Task instructions:
Lines in the data below that contain the word "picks" are to be copied.

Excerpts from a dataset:
######
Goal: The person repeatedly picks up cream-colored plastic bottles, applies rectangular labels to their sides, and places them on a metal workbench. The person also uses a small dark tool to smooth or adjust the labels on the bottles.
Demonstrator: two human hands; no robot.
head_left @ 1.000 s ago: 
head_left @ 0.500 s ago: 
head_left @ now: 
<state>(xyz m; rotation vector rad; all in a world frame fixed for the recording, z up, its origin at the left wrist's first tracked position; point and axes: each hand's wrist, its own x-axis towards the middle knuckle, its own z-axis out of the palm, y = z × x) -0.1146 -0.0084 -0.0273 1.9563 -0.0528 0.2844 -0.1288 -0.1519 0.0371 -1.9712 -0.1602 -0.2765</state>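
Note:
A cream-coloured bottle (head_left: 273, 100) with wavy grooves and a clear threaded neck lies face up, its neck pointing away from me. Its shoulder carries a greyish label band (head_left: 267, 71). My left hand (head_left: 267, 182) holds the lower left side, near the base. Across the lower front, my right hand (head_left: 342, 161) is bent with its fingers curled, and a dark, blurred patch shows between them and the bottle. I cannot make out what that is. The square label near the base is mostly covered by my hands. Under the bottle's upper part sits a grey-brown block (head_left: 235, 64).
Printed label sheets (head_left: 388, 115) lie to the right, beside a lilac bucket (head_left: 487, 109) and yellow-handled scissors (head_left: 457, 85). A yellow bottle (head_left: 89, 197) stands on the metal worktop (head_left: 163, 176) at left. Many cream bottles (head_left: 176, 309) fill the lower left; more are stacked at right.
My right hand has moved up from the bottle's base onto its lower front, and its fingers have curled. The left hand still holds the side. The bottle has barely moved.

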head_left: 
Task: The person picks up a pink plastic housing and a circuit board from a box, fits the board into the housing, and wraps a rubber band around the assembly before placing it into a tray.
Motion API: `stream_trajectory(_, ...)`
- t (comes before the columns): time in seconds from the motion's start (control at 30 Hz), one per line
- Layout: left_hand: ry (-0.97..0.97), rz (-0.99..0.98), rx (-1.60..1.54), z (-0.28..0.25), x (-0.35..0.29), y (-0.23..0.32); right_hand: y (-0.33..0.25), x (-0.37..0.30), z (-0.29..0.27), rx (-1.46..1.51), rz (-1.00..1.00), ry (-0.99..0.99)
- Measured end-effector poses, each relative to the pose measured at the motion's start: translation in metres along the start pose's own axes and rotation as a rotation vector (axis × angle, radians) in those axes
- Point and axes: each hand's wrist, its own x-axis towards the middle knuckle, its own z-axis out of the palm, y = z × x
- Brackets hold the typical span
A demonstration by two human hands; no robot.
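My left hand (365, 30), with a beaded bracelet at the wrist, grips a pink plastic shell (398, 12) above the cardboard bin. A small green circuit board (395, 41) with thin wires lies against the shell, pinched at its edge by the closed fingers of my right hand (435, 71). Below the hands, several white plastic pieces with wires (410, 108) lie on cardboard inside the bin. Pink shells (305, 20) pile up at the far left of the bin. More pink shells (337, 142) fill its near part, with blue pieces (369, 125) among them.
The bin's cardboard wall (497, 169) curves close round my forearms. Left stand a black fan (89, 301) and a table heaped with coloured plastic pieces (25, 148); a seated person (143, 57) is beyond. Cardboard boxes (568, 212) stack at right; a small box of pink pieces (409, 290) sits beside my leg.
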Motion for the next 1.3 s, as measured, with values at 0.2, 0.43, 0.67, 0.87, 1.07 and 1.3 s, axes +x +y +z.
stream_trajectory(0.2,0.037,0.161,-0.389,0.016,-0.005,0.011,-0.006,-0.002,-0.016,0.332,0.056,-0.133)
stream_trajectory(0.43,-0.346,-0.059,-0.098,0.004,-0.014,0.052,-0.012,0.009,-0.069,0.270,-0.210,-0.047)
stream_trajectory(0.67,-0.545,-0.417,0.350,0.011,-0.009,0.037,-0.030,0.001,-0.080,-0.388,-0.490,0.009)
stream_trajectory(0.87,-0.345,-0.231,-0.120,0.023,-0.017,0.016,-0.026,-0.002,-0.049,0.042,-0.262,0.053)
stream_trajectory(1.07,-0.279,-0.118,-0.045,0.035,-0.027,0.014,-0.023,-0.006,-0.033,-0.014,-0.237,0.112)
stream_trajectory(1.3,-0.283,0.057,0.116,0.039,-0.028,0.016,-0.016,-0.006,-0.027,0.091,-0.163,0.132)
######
Result:
Goal: The person repeatedly picks up cream-colored plastic bottles, applies rectangular labels to their sides, and places them on a metal workbench. The person also uses a small dark tool to smooth or adjust the labels on the bottles.
Task: The person picks up a pink plastic housing and a circuit board from a box, fits the board into the housing, and wraps a rubber band around the assembly before placing it into a tray.

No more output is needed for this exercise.